In his modesty, the Alter Rebbe named the book Likutei Amarim — “A Compilation of Teachings,” claiming that he did no more than collect teachings “from books and teachers.” Chassidic tradition understands “books” as a reference to the works of the Maharal, and theShelah, and “teachers” as the Baal Shem Tov and the Maggid of Mezritch.
The book is popularly called Tanya, for the word with which it begins.
Concerning the approbations of the tzaddikim, Rabbi Yehudah Leib HaKohen2 and Rabbi Zusya,3 the previous Rebbe4 cites a tradition originating with the Mitteler Rebbe, the son of the author of the Tanya, as follows.
For twenty years the Alter Rebbe wrote the Tanya, revising, adding and deleting,5critically examining every word and even (literally) every letter, so that in the final manuscript there was neither a missing nor a superfluous letter, not even the seemingly optional letter vav.Only then did he permit it to be copied and distributed to the public. As a result of the many copies and copyists, however, a great many errors found their way into the text. (It is recorded elsewhere that there were those who intentionally corrupted the text in order to ascribe to the Alter Rebbe heretical views, so that they could later attack him.)6 At that point the Alter Rebbe sent messengers7 to the aforementioned tzaddikkim, to confer with them on the printing of the Tanya and to request their approbations.
Both his colleagues expressed their enthusiasm over the book. R. Yehudah Leib HaKohen said: “The Tanya is an incense to counter all the spiritual plagues besetting the generations just before the arrival of Mashiach.” R. Zusya predicted: “With the Tanya the Jewish people will go out to greet the righteous Mashiach.”
Both indicated in their approbations that they were writing in the week of Parshat Ki Tavo(“when you enter the Land”). One of the emissaries, R. Moshe Vilenker, gave two reasons for this: Firstly, by studying the Tanya thoroughly one “enters the Land” in a spiritual sense, meaning that he makes the essential will of his soul manifest — for the word רצון (“will”) is related to ארץ (“land”).8 Secondly, the ways of serving G‑d taught in the Tanya serve to transmute the curses enumerated in Parshat Ki Tavo into blessings.

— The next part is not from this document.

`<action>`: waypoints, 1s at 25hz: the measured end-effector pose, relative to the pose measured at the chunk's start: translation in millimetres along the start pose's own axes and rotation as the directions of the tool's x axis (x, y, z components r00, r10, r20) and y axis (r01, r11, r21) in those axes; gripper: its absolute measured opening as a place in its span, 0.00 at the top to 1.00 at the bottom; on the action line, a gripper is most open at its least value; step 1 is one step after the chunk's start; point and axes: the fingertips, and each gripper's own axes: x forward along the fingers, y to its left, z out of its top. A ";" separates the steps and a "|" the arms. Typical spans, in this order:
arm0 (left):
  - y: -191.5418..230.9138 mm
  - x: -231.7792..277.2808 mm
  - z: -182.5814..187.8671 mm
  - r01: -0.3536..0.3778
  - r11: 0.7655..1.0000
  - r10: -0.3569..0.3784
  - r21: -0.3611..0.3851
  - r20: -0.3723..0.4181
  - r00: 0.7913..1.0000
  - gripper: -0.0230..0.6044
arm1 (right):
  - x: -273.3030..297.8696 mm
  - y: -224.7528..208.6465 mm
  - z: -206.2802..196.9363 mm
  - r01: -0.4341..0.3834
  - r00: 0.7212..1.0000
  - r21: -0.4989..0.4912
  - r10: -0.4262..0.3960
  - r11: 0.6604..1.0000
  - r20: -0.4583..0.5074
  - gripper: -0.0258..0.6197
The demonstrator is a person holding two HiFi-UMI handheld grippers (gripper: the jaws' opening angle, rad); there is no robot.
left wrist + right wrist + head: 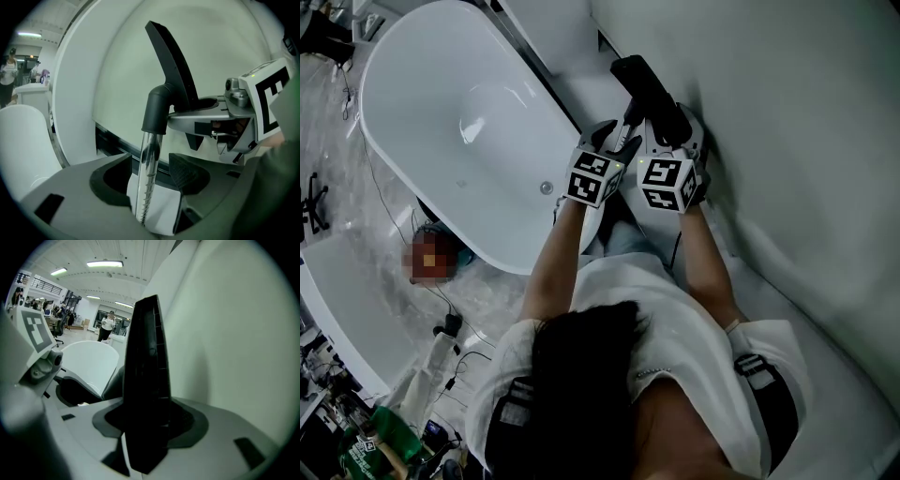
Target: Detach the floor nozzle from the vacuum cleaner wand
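The black floor nozzle (645, 86) stands upright against the white wall. My right gripper (671, 129) is shut on it, and the nozzle (145, 371) fills the gap between its jaws (147, 420). Below the nozzle (171, 61), a black collar (157, 112) joins the shiny wand tube (151, 150). My left gripper (149, 177) is open around that tube, with a gap to each pad. In the head view it (614, 139) sits just left of the right gripper. The right gripper (199, 108) clamps the nozzle just above the collar.
A white freestanding bathtub (403, 103) lies to the left, close beside both grippers. A white curved wall (787, 141) rises at the right. Cables (441, 305) trail on the marble floor below the tub. A person (108, 325) stands far back in the room.
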 end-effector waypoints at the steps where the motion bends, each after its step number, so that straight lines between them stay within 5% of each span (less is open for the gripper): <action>1: -1.9 0.7 -0.5 0.004 1.000 -0.004 0.006 -0.005 1.000 0.59 | -0.7 0.1 0.0 0.000 1.000 0.001 0.000 1.000 0.001 0.60; 19: -32.0 20.9 12.9 0.036 0.999 -0.036 0.021 -0.011 0.999 0.57 | -37.4 -19.3 8.1 0.011 1.000 -0.031 -0.010 0.999 0.024 0.60; 22: -59.0 19.4 20.5 0.057 0.998 -0.057 0.027 -0.016 0.998 0.71 | -56.8 -36.9 9.6 0.017 1.000 -0.036 -0.017 0.999 0.025 0.60; 25: -39.4 26.0 16.0 0.050 0.998 -0.050 0.032 -0.007 0.999 0.72 | -38.1 -28.1 13.1 0.023 0.999 -0.052 -0.021 0.998 0.032 0.60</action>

Both tzaddikkim, R. Moshe Vilenker went on to explain, similarly indicated their esteem for the Tanya in the way they dated their approbations. R. Yehudah Leib HaKohen wrote “the year תקנ״ו,”9 which is an acrostic for תניא קטורת נשמה ורוח — “Tanya is the incense for the spirit and soul” — in keeping with his comment quoted above; R. Zusya wrote the date as שנת פדותינו— “the year of our Redemption” — indicating, as above, that the Jewish people will greetMashiach with the Tanya.